Сергей стоял с винтовкой в руках и смотрел на толпу, чужой и замкнутый.

А Мехова пошла от него по бурьяну, торопясь и спотыкаясь. Было это или не было? Поля это подходила к Сергею или другой человек? Может быть, не было никого — показалось…

По шоссе громыхали повозки. Пожитки, дети на пожитках, а сбоку возов шли рабочие с женами, Лухава широкими взмахами ног косил бурьян, и волосы у него метались от быстрого шага.

Поля с пылающим лицом подбежала к Глебу.

Он взмахнул рукою.

— Товарищи-и!.. Стройся!..

Коммунисты разорвали круг и бегом, обгоняя друг друга, запрыгали к Глебу.

— А вы, граждане, забирайте свои манатки!.. Шагайте к новым квартирам! Пожили в хоромах — поживите в лачугах. Там, в предместье, вам покажут, где открытые двери.

Люди, обессиленные, сидели на траве, на узлах и были рыхлы, слепы и глухи. Иван Арсеньич оторвался от толпы и первым пошел по траве вместе с Верочкой, и шли они тихо, в ласковой близости, как будто вышли на обычную утреннюю прогулку. Старик улыбался, взмахивал рукою и говорил с нею оживленно и весело. За ним поднялись и зашагали еще несколько человек с узлами и корзинами, потом — еще и еще… Вдруг все заторопились, забегали и стали разбредаться в разные стороны — и на шоссе, и по бурьяну, и обратно в город…
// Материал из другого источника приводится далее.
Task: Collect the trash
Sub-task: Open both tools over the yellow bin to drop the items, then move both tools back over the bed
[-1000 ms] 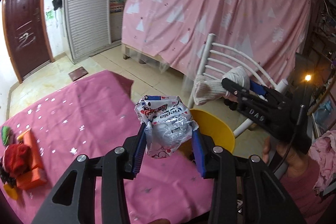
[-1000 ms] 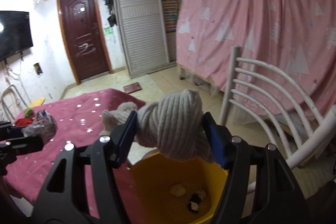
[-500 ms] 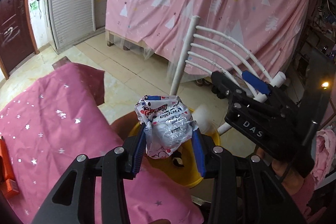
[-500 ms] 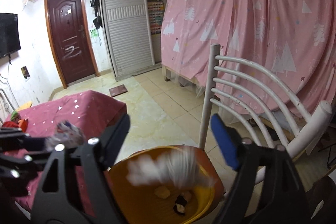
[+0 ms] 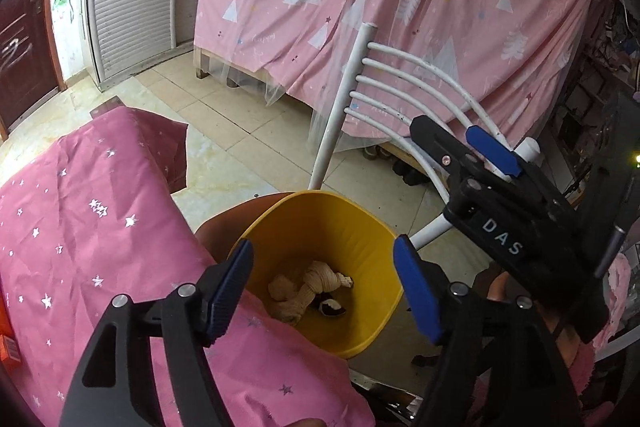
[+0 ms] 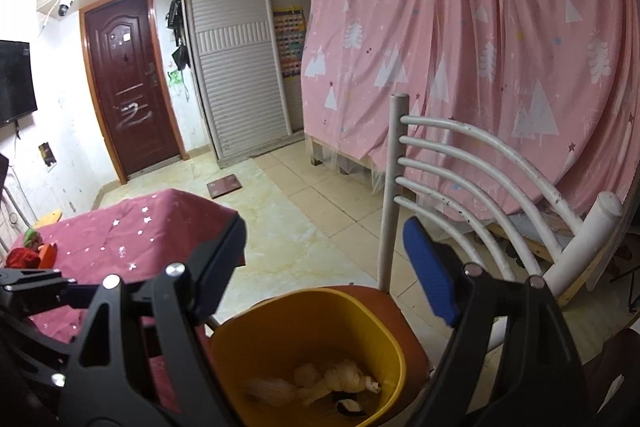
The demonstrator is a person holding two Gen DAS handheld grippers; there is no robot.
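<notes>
A yellow bin (image 5: pixel 360 227) stands on a brown chair seat beside the table; it also shows in the right wrist view (image 6: pixel 312 319). Inside lie a knotted beige sock (image 5: pixel 308 287) and a small dark scrap (image 5: pixel 330 307); the sock also shows in the right wrist view (image 6: pixel 340 381). The foil wrapper is not visible. My left gripper (image 5: pixel 322 285) is open and empty right above the bin. My right gripper (image 6: pixel 324 261) is open and empty above the bin's far rim; it also shows at the right of the left wrist view (image 5: pixel 476 151).
A pink star-patterned cloth covers the table (image 5: pixel 80 227) on the left. Red and orange items (image 6: pixel 28 255) lie at its far end. A white chair back (image 6: pixel 460 163) rises behind the bin. A pink curtain (image 6: pixel 480 47) hangs beyond.
My right gripper opened and dropped the sock into the bin. My left gripper moved over the bin and opened; the foil wrapper has left its jaws.
</notes>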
Лухава подбежал к Глебу и, задыхаясь от утомления, заговорил быстро и гневно:

— Сейчас же в партком вместе с отрядом!.. Сегодня в ночь переходим на казарменное положение. Идет бой за горами… Объединенные силы бело-зеленых… Город стоит под угрозой захвата. Бремсберг испорчен… последние рабочие бежали в лесосек. У красноармейцев на бремсберге — потери.

— Что ты мне заливаешь чертову ерунду!.. Бремсберг?.. Тот, который наш?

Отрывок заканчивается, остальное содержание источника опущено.